▸ TASK TO CARRY OUT: Transcribe the listing that follows exactly, from its first line to its last.
━━━
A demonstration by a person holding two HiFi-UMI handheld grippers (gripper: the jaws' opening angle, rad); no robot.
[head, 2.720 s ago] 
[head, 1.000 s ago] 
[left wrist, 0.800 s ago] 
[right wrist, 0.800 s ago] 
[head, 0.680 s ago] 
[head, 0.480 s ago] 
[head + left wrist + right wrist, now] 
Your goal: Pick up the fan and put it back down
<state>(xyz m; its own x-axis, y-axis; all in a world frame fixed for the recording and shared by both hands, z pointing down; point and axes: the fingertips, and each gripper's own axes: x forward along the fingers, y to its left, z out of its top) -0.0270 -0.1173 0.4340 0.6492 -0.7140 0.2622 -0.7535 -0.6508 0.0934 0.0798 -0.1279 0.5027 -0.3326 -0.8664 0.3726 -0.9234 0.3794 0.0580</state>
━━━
▸ SOLUTION:
A demonstration by a person holding two HiFi-UMI handheld grippers (gripper: the jaws' opening angle, rad); no robot.
[head, 2.720 s ago] 
[head, 1.000 s ago] 
[left wrist, 0.800 s ago] 
[right wrist, 0.800 s ago] 
[head, 0.680 s ago] 
[head, 0.480 s ago] 
[head + left wrist + right wrist, now] 
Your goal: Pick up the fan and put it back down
<state>(xyz m; its own x-axis, y-axis; all in a world frame fixed for the recording and shared by both hands, z pointing down; point and axes: the fingertips, and each gripper's own axes: x forward along the fingers, y to its left, z out of its top) -0.0270 -0.1173 0.4340 0.6492 -0.7140 0.2622 -0.7535 -0.6508 0.0934 0.0798 -0.1279 0.5027 -0.3326 -0.8664 0.3726 -0.9234 0.3794 0.0580</state>

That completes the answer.